The Abortion and IVF Complication

This is where things got messy. A 2017 report from the Heritage Foundation, which Vance wrote an introduction for, was pretty harsh on things like IVF and suggested a national abortion ban.

When that resurfaced, it was a headache.

Vance’s spokesperson, Luke Schroeder, had to jump in and say the Senator supports IVF and doesn't agree with every single opinion in a seven-year-old report. It’s a classic "personnel is policy" problem. If you hang out with the Heritage crowd, people assume you want exactly what they want.

Why This Matters in 2026

We’re seeing the results now. In the first few months of the current term, analysis showed that nearly two-thirds of the administration's executive actions mirrored proposals from Project 2025.

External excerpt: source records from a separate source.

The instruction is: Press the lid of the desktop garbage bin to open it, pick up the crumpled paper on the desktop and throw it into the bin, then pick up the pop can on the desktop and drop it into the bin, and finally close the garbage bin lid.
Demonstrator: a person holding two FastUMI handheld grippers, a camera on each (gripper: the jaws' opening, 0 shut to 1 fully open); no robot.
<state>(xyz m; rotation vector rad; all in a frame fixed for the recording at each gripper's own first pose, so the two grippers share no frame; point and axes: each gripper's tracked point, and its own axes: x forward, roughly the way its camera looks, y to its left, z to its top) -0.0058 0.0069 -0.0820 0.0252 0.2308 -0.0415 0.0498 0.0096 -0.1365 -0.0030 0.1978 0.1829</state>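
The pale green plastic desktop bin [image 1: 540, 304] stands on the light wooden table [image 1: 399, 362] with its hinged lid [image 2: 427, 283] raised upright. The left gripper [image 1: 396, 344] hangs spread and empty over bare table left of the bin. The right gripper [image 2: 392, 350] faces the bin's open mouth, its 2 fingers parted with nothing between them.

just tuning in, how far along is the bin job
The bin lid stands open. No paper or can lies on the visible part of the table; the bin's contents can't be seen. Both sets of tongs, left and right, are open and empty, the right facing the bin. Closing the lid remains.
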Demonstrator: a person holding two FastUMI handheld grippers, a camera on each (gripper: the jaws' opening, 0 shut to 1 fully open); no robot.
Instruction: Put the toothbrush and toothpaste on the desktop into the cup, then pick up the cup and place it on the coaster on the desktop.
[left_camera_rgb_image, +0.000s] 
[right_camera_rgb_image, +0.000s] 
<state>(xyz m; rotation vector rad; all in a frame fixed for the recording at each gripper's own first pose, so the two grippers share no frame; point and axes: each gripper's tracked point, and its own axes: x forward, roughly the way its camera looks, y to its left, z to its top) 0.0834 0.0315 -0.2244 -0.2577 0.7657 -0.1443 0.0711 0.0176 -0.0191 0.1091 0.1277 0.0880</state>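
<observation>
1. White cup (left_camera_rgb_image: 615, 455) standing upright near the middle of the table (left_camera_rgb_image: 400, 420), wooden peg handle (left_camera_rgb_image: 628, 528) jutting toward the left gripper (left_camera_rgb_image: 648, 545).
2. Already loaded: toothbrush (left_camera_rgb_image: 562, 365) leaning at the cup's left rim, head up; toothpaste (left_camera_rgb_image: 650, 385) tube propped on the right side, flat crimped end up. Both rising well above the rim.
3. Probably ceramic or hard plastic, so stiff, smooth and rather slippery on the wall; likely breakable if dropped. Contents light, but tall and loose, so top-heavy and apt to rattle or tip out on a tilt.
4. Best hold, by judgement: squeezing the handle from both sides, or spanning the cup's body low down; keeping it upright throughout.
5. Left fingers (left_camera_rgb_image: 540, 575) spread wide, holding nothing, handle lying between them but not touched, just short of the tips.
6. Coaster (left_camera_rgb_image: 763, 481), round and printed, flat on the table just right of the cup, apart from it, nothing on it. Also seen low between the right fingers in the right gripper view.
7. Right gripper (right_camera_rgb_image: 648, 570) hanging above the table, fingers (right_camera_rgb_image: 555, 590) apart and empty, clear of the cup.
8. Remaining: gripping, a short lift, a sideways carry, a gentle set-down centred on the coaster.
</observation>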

The Department of Education? Under fire.
The Consumer Financial Protection Bureau? On the chopping block.
Schedule F? Reinstated to make it easier to hire and fire federal workers.

It turns out the "denials" during the campaign were mostly tactical. The blueprints were always on the desk.

Actionable Takeaways for Following This Story:

  1. Watch the Appointments: Don't look at the speeches; look at who is getting hired. If they are Heritage Foundation alumni, Project 2025 is happening.
  2. Follow the Executive Orders: Many of these changes don't go through Congress. They happen via the "Unitary Executive Theory" which gives the President massive control over the bureaucracy.
  3. Listen to Vance's Podcasts: He’s often much more candid on long-form conservative podcasts than he is on Sunday morning news shows. That's where you'll hear the real policy goals.

The reality of JD Vance on Project 2025 is that he was the bridge between the old-school think tanks and the new-school MAGA movement. He provided the intellectual "muscle" for the ideas that are now becoming law. Understanding his specific ties to Kevin Roberts and the Heritage Foundation is the only way to predict what’s coming next for the federal government.

To stay ahead of these shifts, you should track the implementation of "Schedule F" reclassifications within federal agencies. These moves are the clearest indicator of whether the Project 2025 personnel strategy is being fully executed. You can also monitor the Federal Register for new rules regarding the Department of Education and the EPA, as these are the primary targets for the structural "dismantling" described in the Heritage Foundation's original mandate.